(ACTION ITEM) In your reply, reproduce the lines from the first one below to the line containing "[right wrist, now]", inclusive, exactly as they stand.

***** SOURCE DATA

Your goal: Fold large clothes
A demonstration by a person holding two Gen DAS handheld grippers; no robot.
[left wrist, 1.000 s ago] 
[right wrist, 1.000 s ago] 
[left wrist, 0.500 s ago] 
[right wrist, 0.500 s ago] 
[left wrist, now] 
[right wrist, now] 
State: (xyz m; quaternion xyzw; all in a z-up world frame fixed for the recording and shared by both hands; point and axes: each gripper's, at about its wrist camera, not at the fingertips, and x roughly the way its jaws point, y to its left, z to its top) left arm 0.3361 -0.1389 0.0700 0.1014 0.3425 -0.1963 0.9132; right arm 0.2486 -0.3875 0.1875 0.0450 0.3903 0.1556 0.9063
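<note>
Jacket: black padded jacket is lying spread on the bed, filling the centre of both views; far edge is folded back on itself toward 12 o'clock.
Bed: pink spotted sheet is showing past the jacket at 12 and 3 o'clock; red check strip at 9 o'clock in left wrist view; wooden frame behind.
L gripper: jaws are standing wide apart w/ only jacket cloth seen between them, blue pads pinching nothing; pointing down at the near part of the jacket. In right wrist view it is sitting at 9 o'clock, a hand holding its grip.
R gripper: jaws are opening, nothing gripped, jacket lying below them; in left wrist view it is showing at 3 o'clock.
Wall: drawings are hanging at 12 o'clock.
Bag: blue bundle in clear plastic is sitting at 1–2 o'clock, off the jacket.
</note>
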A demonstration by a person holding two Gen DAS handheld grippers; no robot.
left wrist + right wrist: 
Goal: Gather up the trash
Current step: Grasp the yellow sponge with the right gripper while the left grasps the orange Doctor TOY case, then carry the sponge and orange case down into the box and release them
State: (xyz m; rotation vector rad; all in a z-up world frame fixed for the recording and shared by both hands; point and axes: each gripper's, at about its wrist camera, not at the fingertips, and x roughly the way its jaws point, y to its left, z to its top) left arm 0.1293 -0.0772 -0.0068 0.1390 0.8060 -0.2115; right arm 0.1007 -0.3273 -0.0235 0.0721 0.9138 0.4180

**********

(FINISHED TASK)
Your goal: Fold large clothes
A demonstration by a person holding two Gen DAS handheld grippers; no robot.
[left wrist, 1.000 s ago] 
[right wrist, 1.000 s ago] 
[left wrist, 0.500 s ago] 
[right wrist, 0.500 s ago] 
[left wrist, now] 
[right wrist, now] 

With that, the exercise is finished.